## Work required
Everything from the line that has "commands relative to" to the last line of the listing must be repeated exactly, and nothing more; omit the pictures.

## Exercise data

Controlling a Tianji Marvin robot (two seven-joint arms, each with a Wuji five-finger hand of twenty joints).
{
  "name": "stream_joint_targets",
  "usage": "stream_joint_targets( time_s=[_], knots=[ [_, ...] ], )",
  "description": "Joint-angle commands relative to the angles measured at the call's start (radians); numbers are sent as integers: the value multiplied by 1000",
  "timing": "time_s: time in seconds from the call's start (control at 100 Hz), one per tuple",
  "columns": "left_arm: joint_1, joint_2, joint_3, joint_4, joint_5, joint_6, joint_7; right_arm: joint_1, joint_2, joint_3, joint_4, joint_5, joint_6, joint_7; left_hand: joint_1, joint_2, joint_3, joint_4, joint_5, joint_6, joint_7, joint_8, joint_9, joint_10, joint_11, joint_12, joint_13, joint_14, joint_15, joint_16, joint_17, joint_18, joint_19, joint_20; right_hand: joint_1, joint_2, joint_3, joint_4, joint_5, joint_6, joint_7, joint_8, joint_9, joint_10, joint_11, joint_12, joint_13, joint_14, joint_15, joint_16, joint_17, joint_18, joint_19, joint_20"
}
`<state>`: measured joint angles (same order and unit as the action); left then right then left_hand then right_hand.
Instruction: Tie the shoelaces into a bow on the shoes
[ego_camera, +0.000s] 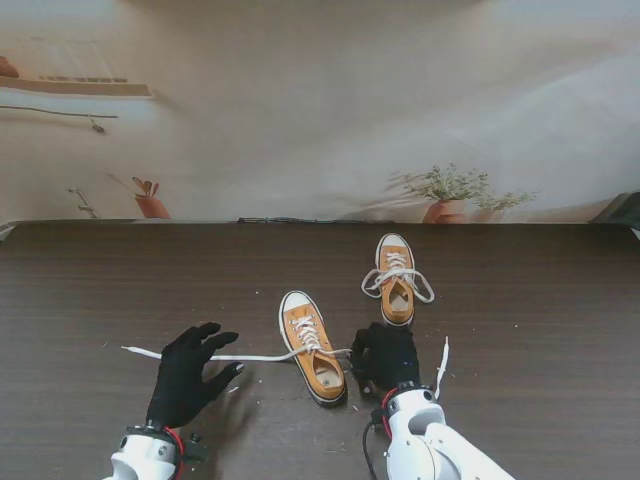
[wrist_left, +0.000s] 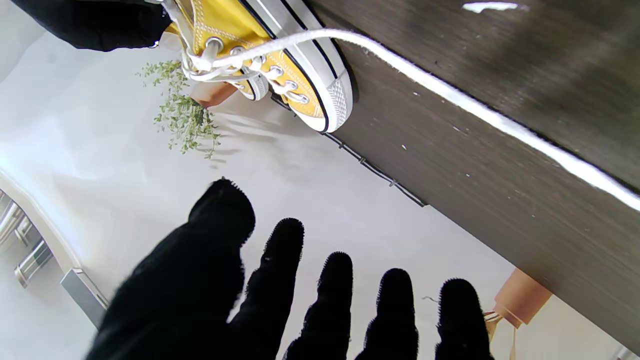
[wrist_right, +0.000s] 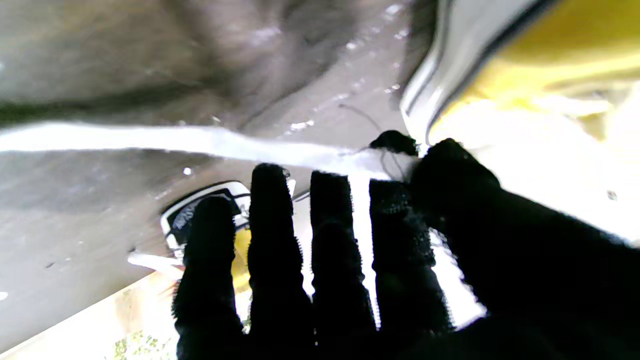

## Output
  "description": "Joint-angle commands relative to the angles measured at the call's start (radians); numbers are sent as integers: the value multiplied by 1000",
  "timing": "time_s: time in seconds from the call's start (control at 100 Hz), one per tuple",
  "columns": "left_arm: joint_1, joint_2, joint_3, joint_4, joint_5, joint_6, joint_7; right_arm: joint_1, joint_2, joint_3, joint_4, joint_5, joint_6, joint_7; left_hand: joint_1, joint_2, joint_3, joint_4, joint_5, joint_6, joint_7, joint_8, joint_9, joint_10, joint_11, joint_12, joint_13, joint_14, joint_15, joint_16, joint_17, joint_18, joint_19, joint_20; right_hand: joint_1, joint_2, joint_3, joint_4, joint_5, joint_6, joint_7, joint_8, joint_9, joint_10, joint_11, joint_12, joint_13, joint_14, joint_15, joint_16, joint_17, joint_18, joint_19, joint_20"
}
`<state>`: measured joint angles (same order and unit as the action); left then right then left_hand then right_hand.
Instruction: Tie the shoelaces into a bow on the shoes
[ego_camera, +0.000s] 
[wrist_left, +0.000s] 
[wrist_right, +0.000s] 

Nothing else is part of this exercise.